Give the data again word for word; drop the pictures.

Source material:
########################################

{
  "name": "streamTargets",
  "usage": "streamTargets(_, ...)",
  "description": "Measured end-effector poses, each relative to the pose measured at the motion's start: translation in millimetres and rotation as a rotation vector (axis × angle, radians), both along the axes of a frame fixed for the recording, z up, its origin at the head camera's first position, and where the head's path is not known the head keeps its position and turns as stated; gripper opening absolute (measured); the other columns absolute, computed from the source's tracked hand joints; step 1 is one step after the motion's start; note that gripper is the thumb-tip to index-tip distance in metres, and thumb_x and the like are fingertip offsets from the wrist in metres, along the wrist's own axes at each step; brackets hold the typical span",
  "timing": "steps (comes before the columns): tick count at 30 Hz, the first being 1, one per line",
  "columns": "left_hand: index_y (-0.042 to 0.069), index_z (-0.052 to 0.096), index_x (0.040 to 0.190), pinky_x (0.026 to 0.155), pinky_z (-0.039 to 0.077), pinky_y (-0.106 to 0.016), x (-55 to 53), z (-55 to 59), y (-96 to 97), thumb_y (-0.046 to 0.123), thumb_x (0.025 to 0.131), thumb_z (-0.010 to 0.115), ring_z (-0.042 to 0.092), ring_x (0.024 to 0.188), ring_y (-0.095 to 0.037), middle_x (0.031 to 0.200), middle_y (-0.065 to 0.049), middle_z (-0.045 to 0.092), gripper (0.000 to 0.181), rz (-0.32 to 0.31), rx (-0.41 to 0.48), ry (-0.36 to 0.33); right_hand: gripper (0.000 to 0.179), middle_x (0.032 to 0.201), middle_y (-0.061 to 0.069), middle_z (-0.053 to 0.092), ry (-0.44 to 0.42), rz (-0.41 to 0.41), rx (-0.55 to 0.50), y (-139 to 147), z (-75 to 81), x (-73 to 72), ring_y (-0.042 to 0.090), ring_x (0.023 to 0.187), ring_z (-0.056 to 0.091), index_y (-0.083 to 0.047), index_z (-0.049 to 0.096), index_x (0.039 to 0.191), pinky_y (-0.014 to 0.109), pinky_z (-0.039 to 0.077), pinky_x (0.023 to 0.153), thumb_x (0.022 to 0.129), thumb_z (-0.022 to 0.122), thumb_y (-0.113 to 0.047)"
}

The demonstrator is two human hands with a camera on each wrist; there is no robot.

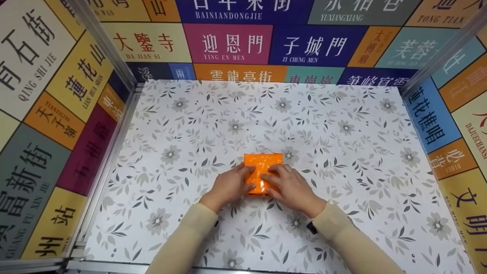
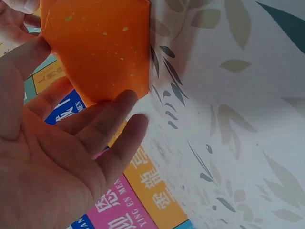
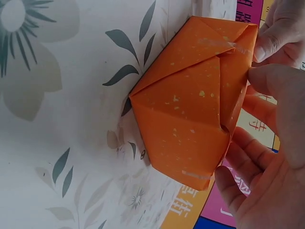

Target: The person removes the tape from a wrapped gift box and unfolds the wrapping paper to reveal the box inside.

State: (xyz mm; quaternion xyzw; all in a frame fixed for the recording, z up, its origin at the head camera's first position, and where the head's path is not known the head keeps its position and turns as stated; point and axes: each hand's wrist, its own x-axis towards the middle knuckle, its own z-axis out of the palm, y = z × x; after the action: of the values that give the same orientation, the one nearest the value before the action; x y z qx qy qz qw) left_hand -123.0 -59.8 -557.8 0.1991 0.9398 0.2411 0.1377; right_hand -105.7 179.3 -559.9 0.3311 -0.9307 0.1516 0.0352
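An orange package [image 1: 263, 163] wrapped in shiny, gold-flecked paper is between the two hands, near the middle of the floral surface. At its left side, the left hand [image 1: 229, 185] holds it with thumb and fingers at the edges. From the right, the right hand [image 1: 291, 187] grips it, its fingers bent over the top face. One end of the package [image 3: 181, 105] shows in the right wrist view, with slanting paper folds meeting at a flap and clear tape [image 3: 219, 44] near a corner. The left wrist view shows a smoother folded end [image 2: 102, 52].
White paper with grey flowers and leaves covers the table [image 1: 190, 125]. Panels of coloured street-name signs [image 1: 232, 43] stand along the back and both sides, with metal frame posts [image 1: 108, 42] at the corners. Dark wristbands [image 1: 312, 227] show at the cuffs.
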Motion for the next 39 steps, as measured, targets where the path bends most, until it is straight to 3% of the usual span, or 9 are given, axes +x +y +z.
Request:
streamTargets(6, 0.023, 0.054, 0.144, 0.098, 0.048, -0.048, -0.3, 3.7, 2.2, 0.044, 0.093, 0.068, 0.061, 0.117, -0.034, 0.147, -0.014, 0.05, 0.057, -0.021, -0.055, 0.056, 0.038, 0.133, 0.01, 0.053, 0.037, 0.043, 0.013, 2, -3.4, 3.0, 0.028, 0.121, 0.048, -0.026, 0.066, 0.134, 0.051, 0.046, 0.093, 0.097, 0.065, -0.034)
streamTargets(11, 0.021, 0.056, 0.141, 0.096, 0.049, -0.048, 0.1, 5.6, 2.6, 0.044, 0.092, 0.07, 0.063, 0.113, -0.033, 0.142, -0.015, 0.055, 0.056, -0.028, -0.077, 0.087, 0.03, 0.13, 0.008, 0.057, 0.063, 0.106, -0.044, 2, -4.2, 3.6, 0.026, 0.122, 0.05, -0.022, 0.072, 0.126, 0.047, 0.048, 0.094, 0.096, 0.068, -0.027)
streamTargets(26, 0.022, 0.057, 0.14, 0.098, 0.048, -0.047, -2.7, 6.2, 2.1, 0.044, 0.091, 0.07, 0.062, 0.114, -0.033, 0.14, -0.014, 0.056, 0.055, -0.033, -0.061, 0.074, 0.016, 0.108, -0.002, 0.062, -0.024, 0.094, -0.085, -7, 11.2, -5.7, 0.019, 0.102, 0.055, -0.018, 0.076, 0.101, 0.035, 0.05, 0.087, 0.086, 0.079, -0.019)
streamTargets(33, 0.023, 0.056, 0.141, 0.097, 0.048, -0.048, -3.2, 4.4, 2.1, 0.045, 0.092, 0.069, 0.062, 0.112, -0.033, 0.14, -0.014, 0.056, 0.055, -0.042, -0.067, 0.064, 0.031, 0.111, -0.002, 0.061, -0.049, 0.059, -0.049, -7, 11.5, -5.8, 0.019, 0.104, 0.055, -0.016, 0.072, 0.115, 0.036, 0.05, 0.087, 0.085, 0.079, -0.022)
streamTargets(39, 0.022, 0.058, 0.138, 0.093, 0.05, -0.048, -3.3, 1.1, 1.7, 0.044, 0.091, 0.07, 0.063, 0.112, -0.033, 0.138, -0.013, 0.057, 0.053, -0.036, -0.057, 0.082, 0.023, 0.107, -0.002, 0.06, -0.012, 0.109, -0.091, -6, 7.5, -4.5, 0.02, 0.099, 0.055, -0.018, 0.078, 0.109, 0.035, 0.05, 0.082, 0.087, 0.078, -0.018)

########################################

Response:
{
  "name": "streamTargets",
  "usage": "streamTargets(_, ...)",
  "description": "Measured end-effector poses, each relative to the pose measured at the motion's start: translation in millimetres and rotation as a rotation vector (axis × angle, radians), both along the axes of a frame fixed for the recording, z up, its origin at the head camera's first position, and where the head's path is not known the head keeps its position and turns as stated; gripper opening absolute (measured); the other columns absolute, computed from the source's tracked hand joints; step 1 is one step after the motion's start; note that gripper is the thumb-tip to index-tip distance in metres, and thumb_x and the like are fingertip offsets from the wrist in metres, along the wrist's own axes at each step; brackets hold the typical span",
  "timing": "steps (comes before the columns): tick count at 30 Hz, the first being 1, one per line",
  "columns": "left_hand: index_y (-0.042 to 0.069), index_z (-0.052 to 0.096), index_x (0.040 to 0.190), pinky_x (0.026 to 0.155), pinky_z (-0.039 to 0.077), pinky_y (-0.106 to 0.016), x (-55 to 53), z (-55 to 59), y (-96 to 97), thumb_y (-0.046 to 0.123), thumb_x (0.025 to 0.131), thumb_z (-0.010 to 0.115), ring_z (-0.042 to 0.092), ring_x (0.024 to 0.188), ring_y (-0.095 to 0.037), middle_x (0.031 to 0.200), middle_y (-0.065 to 0.049), middle_z (-0.045 to 0.092), gripper (0.000 to 0.181), rz (-0.32 to 0.31), rx (-0.41 to 0.48), ry (-0.36 to 0.33); right_hand: gripper (0.000 to 0.179), middle_x (0.032 to 0.201), middle_y (-0.061 to 0.069), middle_z (-0.053 to 0.092), ry (-0.44 to 0.42), rz (-0.41 to 0.41), rx (-0.55 to 0.50), y (-139 to 147), z (-75 to 81), x (-73 to 72), ring_y (-0.042 to 0.090), ring_x (0.023 to 0.187), ring_z (-0.056 to 0.091), index_y (-0.083 to 0.047), index_z (-0.049 to 0.096), index_x (0.039 to 0.191), pinky_y (-0.014 to 0.109), pinky_z (-0.039 to 0.077), pinky_x (0.023 to 0.153), thumb_x (0.022 to 0.129), thumb_z (-0.022 to 0.122), thumb_y (-0.113 to 0.047)"
}

The demonstrator is two human hands with a camera on each wrist; there is no robot.


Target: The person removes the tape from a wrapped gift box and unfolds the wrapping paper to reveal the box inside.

State: (xyz mm; quaternion xyzw; all in a frame fixed for the recording, z up, its origin at the head camera's first position, and where the head's path is not known the head keeps its position and turns as stated; point and axes: each hand's wrist, its own x-axis towards the middle knuckle, its own z-axis out of the palm, y = z × x; after the action: of the values that give the same orientation, the one nearest the value before the action; x y z qx qy qz qw) left_hand -123.0 -59.8 -557.8 0.1991 0.9398 0.2411 0.1377; right_hand -105.7 179.3 -559.9 0.3311 -0.9307 0.1516 0.0352
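An orange package [image 1: 263, 163] wrapped in shiny, gold-flecked paper is between the two hands, near the middle of the floral surface. At its left side, the left hand [image 1: 229, 185] holds it with thumb and fingers at the edges. From the right, the right hand [image 1: 291, 187] grips it, its fingers bent over the top face. One end of the package [image 3: 181, 105] shows in the right wrist view, with slanting paper folds meeting at a flap and clear tape [image 3: 219, 44] near a corner. The left wrist view shows a smoother folded end [image 2: 102, 52].
White paper with grey flowers and leaves covers the table [image 1: 190, 125]. Panels of coloured street-name signs [image 1: 232, 43] stand along the back and both sides, with metal frame posts [image 1: 108, 42] at the corners. Dark wristbands [image 1: 312, 227] show at the cuffs.
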Motion for the next 39 steps, as measured, targets where the path bends most, until it is straight to 3% of the usual span, or 9 are given, axes +x +y +z.
Request:
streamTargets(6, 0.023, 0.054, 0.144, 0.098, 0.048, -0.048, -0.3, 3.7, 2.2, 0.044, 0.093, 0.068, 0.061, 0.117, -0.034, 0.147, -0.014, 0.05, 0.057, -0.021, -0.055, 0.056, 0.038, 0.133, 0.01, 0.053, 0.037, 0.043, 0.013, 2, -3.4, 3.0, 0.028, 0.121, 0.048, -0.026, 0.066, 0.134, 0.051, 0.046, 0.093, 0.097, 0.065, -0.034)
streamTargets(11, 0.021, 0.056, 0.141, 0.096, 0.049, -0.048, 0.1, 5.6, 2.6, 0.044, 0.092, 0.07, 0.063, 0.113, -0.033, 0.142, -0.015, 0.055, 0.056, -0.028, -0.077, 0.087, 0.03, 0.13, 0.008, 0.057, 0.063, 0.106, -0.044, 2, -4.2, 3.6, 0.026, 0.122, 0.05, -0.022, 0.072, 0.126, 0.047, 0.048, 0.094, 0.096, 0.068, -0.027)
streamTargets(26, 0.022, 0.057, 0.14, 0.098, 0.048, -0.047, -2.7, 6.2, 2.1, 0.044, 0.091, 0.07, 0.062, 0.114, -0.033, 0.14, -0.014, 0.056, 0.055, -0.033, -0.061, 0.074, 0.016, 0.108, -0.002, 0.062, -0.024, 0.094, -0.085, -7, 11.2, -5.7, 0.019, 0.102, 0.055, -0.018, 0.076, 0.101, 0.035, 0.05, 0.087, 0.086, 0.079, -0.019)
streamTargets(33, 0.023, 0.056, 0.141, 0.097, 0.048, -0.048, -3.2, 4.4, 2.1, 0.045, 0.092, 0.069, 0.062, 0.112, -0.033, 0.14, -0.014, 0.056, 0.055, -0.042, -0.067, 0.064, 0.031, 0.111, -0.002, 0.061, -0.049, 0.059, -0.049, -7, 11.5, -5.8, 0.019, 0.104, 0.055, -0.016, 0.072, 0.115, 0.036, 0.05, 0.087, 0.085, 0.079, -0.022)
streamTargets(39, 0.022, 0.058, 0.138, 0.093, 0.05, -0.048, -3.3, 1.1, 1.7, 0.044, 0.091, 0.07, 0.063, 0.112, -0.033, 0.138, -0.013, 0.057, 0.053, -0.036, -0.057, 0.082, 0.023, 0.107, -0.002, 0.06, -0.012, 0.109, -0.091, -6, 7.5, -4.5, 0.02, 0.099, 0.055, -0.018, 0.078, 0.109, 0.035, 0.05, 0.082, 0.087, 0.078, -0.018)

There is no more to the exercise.